> What to work on: Go through the records and extract every line with the word "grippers".

> Entries supplied:
··········

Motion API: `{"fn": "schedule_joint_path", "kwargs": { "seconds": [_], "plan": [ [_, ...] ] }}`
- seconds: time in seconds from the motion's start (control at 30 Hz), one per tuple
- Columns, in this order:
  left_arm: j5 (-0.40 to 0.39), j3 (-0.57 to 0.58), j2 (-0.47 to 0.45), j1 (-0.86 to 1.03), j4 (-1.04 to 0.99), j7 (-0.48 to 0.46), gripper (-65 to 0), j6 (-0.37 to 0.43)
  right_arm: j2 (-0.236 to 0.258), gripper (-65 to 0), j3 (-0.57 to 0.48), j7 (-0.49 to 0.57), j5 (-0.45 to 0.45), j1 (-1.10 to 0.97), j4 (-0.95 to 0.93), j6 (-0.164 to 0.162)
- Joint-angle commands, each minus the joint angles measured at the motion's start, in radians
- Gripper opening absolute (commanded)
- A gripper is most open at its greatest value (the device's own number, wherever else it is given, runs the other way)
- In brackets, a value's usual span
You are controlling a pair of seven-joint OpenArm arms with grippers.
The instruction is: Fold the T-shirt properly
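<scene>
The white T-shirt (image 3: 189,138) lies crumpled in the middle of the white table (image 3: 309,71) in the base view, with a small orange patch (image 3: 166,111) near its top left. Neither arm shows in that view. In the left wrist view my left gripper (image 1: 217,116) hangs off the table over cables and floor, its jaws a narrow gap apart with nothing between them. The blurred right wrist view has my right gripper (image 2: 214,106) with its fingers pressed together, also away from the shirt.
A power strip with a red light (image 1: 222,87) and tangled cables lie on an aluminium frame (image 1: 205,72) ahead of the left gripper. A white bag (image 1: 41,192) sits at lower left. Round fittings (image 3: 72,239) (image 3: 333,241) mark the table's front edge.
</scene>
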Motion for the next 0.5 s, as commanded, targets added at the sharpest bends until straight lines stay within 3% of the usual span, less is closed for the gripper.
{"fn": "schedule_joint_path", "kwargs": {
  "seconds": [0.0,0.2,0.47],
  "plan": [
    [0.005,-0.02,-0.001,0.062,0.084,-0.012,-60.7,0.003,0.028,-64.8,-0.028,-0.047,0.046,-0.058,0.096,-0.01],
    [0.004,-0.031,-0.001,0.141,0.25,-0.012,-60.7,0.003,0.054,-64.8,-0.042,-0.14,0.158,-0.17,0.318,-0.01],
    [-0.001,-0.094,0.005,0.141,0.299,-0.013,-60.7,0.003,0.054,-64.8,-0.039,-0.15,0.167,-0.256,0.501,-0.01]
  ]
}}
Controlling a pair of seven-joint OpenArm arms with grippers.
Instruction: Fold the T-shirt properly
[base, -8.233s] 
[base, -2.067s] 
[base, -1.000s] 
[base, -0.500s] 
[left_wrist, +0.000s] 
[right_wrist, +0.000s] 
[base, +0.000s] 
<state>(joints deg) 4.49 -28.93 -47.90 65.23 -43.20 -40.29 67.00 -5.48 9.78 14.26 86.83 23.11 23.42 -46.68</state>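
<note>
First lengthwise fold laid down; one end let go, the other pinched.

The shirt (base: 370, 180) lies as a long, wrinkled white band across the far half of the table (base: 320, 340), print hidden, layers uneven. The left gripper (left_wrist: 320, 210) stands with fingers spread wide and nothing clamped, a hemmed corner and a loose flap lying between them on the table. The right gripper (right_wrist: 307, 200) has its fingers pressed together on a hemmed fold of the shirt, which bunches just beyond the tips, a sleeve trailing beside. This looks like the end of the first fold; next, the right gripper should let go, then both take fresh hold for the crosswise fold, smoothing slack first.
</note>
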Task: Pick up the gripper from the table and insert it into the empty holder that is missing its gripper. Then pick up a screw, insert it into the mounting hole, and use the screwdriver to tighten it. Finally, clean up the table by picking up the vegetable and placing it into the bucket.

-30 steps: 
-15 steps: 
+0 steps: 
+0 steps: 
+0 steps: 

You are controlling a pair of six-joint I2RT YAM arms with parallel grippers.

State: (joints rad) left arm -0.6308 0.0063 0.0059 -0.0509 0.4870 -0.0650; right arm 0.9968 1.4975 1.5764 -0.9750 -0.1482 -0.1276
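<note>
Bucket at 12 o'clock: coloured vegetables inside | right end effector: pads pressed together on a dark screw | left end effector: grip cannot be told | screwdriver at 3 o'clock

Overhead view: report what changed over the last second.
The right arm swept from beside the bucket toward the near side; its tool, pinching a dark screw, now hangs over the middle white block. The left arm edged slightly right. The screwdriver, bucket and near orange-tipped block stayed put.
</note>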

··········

> Output of the exercise:
You are controlling a pair of seven-joint OpenArm arms with grippers.
Controlling a pair of seven-joint OpenArm arms with grippers.
You are controlling a pair of six-joint I2RT YAM arms with parallel grippers.

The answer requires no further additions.